• _EXERCISE BRIEF_:
The reply to the records below should contain exactly the lines from the line with "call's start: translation" through the line with "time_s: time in", and nothing besides.
══════════════════════════════
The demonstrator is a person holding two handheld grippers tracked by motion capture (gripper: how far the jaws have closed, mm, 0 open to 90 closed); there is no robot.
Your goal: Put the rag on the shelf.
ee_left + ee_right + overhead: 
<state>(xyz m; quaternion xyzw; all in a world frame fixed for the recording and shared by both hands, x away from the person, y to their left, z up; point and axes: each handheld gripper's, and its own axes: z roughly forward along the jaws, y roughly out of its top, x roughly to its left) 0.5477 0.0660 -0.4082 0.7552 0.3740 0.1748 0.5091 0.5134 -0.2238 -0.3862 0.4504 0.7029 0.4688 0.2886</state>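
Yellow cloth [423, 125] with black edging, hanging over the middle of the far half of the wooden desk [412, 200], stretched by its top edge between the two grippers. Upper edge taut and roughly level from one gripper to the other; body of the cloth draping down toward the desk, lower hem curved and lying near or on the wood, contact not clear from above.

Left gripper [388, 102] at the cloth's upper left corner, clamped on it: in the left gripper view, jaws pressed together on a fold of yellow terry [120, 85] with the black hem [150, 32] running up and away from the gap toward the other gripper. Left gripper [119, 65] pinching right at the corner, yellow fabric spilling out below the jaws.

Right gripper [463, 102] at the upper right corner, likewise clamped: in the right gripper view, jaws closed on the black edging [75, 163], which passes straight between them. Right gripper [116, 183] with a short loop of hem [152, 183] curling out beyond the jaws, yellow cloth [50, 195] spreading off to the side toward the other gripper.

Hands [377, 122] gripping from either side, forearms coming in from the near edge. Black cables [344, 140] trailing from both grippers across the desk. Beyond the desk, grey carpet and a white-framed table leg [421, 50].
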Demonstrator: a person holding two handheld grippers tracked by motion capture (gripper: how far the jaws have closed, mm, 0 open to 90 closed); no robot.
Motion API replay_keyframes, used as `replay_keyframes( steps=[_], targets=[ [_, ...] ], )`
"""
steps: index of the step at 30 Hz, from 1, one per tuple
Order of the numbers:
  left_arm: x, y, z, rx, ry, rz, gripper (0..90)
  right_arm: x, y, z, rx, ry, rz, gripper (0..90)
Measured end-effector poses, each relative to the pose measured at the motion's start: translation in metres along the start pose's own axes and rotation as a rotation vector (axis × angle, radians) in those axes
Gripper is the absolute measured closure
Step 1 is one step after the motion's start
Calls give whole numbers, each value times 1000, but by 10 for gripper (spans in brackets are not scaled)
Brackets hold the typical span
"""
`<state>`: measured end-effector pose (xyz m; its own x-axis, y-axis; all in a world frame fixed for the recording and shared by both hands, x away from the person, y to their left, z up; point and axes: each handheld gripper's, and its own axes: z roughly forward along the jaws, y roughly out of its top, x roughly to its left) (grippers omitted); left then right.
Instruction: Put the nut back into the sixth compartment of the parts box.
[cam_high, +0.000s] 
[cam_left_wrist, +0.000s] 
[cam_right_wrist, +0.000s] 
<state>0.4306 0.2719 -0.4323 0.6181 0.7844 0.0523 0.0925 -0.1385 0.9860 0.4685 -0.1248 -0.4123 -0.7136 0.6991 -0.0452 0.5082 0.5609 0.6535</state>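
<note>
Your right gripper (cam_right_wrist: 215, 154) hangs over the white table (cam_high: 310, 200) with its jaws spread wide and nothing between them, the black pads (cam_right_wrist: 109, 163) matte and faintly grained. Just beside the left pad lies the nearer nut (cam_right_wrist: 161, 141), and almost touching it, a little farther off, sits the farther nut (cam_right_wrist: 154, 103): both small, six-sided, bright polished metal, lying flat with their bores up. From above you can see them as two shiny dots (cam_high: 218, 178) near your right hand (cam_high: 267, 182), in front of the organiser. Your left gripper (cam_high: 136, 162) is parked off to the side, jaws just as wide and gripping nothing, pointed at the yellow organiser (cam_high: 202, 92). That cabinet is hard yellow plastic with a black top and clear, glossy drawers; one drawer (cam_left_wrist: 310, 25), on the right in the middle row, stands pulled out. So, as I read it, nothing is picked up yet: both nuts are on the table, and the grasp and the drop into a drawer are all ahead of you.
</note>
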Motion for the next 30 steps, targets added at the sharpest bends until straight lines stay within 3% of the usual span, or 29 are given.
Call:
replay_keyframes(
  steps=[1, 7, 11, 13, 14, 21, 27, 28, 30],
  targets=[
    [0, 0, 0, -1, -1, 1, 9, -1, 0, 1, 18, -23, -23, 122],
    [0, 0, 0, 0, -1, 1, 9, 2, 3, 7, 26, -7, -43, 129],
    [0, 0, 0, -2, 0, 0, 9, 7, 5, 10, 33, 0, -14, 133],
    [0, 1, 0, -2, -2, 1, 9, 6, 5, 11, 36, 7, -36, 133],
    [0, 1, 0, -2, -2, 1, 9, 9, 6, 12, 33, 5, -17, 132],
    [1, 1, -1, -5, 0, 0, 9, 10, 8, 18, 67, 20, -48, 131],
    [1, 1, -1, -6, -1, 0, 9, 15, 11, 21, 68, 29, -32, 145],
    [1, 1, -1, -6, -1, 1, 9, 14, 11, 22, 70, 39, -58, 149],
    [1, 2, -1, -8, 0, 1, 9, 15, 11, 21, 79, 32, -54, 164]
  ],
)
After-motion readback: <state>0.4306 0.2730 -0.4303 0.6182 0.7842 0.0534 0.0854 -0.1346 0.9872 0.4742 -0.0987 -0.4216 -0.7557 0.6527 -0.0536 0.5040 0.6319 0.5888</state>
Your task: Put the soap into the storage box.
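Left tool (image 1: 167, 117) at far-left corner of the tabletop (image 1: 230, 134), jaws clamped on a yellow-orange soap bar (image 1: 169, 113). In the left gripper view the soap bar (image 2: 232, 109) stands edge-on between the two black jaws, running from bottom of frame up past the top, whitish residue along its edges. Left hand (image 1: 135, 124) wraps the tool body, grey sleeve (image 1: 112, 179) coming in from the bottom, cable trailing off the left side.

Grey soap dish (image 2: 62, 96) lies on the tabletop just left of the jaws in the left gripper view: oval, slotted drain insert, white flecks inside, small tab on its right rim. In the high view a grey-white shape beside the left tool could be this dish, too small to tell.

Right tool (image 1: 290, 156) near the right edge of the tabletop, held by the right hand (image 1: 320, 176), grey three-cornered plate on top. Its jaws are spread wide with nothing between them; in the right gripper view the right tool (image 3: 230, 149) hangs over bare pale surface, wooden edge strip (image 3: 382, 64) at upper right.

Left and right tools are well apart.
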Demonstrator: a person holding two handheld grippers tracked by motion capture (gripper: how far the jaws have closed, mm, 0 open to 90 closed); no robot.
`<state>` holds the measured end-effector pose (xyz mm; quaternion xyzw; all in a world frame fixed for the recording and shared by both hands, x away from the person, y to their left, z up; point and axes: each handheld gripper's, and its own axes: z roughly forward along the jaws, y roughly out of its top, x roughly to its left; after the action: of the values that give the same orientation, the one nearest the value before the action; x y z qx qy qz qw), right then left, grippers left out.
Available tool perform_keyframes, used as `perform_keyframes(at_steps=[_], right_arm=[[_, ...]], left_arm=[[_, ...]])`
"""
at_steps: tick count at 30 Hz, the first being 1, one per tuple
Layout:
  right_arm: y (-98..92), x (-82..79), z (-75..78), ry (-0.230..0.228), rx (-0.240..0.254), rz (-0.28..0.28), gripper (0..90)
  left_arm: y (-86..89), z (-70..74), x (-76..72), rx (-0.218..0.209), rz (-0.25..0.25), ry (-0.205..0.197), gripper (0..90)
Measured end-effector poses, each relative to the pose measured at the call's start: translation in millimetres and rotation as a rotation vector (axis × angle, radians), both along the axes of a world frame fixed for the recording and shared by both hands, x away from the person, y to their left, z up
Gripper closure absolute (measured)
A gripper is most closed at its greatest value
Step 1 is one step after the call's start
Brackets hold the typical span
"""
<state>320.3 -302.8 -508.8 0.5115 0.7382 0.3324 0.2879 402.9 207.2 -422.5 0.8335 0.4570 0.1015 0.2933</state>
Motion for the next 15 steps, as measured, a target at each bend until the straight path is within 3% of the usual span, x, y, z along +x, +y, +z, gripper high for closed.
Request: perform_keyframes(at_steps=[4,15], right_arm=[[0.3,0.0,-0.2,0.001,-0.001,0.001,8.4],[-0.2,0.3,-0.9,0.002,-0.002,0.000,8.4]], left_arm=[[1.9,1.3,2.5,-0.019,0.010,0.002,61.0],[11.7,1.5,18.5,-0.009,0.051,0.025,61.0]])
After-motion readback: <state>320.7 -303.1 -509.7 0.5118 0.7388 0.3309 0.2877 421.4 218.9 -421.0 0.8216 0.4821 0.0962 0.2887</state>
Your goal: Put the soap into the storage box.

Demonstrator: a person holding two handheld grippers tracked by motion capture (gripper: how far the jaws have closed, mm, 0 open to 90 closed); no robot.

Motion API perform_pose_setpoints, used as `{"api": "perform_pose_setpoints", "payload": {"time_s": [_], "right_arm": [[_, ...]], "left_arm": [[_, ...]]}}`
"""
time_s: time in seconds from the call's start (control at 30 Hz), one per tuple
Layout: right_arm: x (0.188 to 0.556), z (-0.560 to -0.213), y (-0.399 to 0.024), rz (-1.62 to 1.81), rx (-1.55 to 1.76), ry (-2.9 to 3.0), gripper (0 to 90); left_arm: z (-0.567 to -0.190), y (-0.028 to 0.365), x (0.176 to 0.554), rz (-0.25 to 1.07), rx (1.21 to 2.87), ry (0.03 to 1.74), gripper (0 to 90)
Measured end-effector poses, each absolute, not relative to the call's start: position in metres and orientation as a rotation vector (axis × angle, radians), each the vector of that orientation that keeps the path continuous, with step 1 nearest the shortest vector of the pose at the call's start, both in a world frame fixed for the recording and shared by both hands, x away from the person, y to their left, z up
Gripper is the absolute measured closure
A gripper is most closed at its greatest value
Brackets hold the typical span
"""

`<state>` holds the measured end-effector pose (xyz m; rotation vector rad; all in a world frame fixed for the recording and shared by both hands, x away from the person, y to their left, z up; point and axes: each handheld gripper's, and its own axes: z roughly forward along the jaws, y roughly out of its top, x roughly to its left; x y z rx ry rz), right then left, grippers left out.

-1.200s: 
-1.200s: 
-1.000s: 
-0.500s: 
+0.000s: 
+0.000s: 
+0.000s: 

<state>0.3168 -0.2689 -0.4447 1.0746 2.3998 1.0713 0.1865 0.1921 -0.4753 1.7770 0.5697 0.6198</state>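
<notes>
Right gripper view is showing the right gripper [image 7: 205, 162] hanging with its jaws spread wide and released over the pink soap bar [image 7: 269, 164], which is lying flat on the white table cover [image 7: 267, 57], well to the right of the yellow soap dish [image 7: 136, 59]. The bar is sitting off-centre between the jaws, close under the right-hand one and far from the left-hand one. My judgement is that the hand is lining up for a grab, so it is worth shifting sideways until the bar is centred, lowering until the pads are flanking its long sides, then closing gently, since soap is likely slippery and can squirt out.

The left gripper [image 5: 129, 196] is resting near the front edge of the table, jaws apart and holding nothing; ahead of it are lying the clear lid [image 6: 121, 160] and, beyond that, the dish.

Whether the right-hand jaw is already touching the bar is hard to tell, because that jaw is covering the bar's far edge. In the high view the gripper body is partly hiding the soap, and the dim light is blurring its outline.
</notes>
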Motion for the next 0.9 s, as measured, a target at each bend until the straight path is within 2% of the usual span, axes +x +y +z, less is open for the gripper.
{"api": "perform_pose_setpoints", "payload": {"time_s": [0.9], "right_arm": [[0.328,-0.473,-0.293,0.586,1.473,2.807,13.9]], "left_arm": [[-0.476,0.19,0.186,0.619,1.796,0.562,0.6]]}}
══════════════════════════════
• _WRITTEN REPLY_:
Measured end-effector poses, each relative to the pose measured at the call's start: translation in millimetres and rotation as a rotation vector (axis × angle, radians), both along the axes of a world frame fixed for the recording and shared by both hands, x away from the person, y to their left, z up
Gripper closure absolute (measured)
A gripper is most closed at its greatest value
Step 1 is one step after the call's start
Brackets hold the typical span
"""
<state>320.3 -302.8 -508.8 0.5115 0.7382 0.3324 0.2879 402.9 207.2 -422.5 0.8335 0.4570 0.1015 0.2933</state>
Motion for the next 15 steps, as measured, a target at each bend until the straight path is within 3% of the usual span, x, y, z along +x, +y, +z, gripper high for closed.
Request: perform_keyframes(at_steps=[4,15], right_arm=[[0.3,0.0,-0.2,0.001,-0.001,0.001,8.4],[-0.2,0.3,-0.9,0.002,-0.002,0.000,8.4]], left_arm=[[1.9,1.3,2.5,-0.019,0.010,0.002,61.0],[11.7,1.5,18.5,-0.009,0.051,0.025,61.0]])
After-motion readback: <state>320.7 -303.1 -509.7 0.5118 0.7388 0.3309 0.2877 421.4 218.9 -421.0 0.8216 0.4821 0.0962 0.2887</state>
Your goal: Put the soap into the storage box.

Demonstrator: a person holding two handheld grippers tracked by motion capture (gripper: how far the jaws have closed, mm, 0 open to 90 closed); no robot.

Motion API perform_pose_setpoints, used as `{"api": "perform_pose_setpoints", "payload": {"time_s": [_], "right_arm": [[_, ...]], "left_arm": [[_, ...]]}}`
"""
time_s: time in seconds from the call's start (control at 30 Hz), one per tuple

No more output will be added to the exercise.